To z pewnością najbardziej znana atrakcja turystyczna Chin. Udostępnionych dla ludzkości jest kilka odcinków muru, różniących się stopniem odnowienia/zniszczenia i krajobrazem wokół muru. Najpopularniejsze miejsca są w odległości kilkudziesięciu km od Pekinu. Chciałem wybrać miejsce, gdzie mur ma postać muru, a nie rozsypującej się kupy kamieni. Z drugiej strony chciałem trafić w miejsce jak najmniej komercyjne, żeby uniknąć setek wycieczek przewalających się tam codziennie. Założenia te są oczywiście wzajemnie sprzeczne. W każdym razie wybór padł na Mutianyu.
Mur jest tam okazały i porządnie wyremontowany (nad oryginalnością jego obecnej postaci nie zastanawiałem się, ale nie jest to raczej miejsce dla archeologów).

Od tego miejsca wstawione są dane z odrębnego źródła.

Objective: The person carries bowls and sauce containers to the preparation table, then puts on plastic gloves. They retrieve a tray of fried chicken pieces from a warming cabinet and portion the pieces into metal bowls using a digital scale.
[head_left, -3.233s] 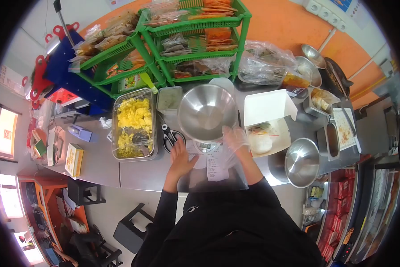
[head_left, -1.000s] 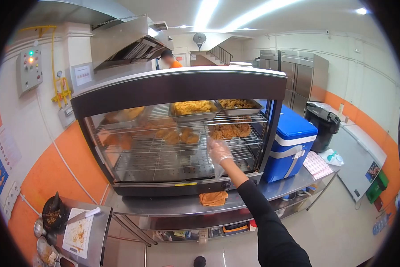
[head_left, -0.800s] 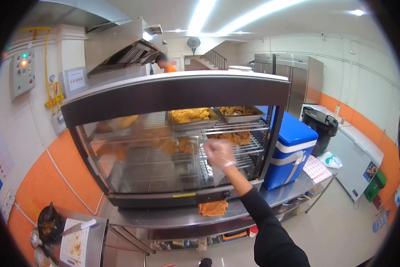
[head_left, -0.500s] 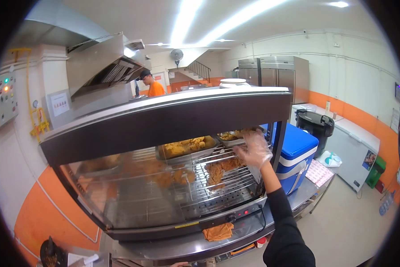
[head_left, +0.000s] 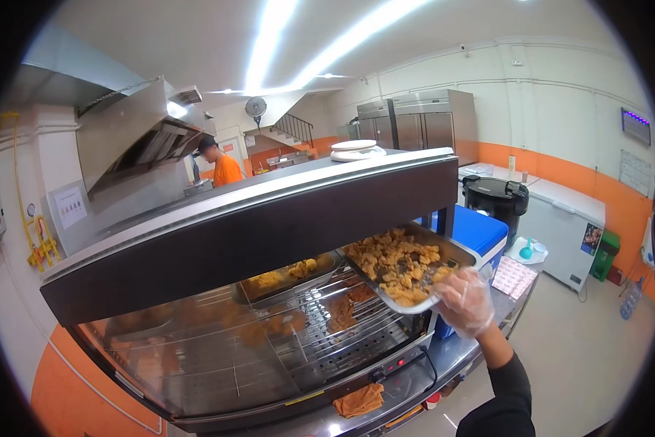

Udostępniony jest odcinek 3 km muru i 22 wieże i strażnice, reszta muru jest odgrodzona, ciągnie się on po horyzont. Dookoła piękne góry. Krajobraz po prostu pocztówkowy. Na murze pojedyncze grupki turystów, bez wielkich wycieczek z megafonami, jakie można spotkać w innych miejscach.
Na mur można wjechać kolejką lub wejść ścieżką (a właściwie chodnikiem) przez las. Wchodzi się jakieś 20-30 minut. A w dół - poza kolejką i spacerem ścieżką - jest jeszcze jedna możliwość: zjazd rynną. Tor sprawia wrażenie bezpiecznego: wózek do jazdy ma skuteczne hamulce, a rynna jest dobrze wyprofilowana. Zabawa jest naprawdę przednia! Zjazd kosztuje 40 RMB + 1 RMB obowiązkowego ubezpieczenia!
Można dojechać do Mutianyu komunikacją publiczną (z przesiadką), lecz my tym razem poszliśmy na łatwiznę i kupiliśmy w hotelu 'wycieczkę' (składała się ona z 4 uczestników). Rozwiązanie to z pewnością nie jest tanie (260 RMB!! w cenie jest przejazd, bilet wstępu, lunch i przewodnik mówiący po angielsku), lecz gwarantujące ponad 4-godzinny pobyt na murze. Dojazd busem zajął nam 2 godziny, komunikacją publiczną na pewno byłoby to znacznie dłużej.
Przy zakupie wycieczek trzeba uważać na dodatkowe 'atrakcje'. Większość wyjazdów na Wielki Mur zawiera zwiedzanie grobowców Mingów oraz postój przy jakimś sklepie albo fabryce jadeitu w celu skuszenia na zakupy. Na sam mur czasu zostaje niewiele. Ceny są atrakcyjniejsze (150-180 RMB), bo są dofinansowane przez właścicieli odwiedzanych sklepów.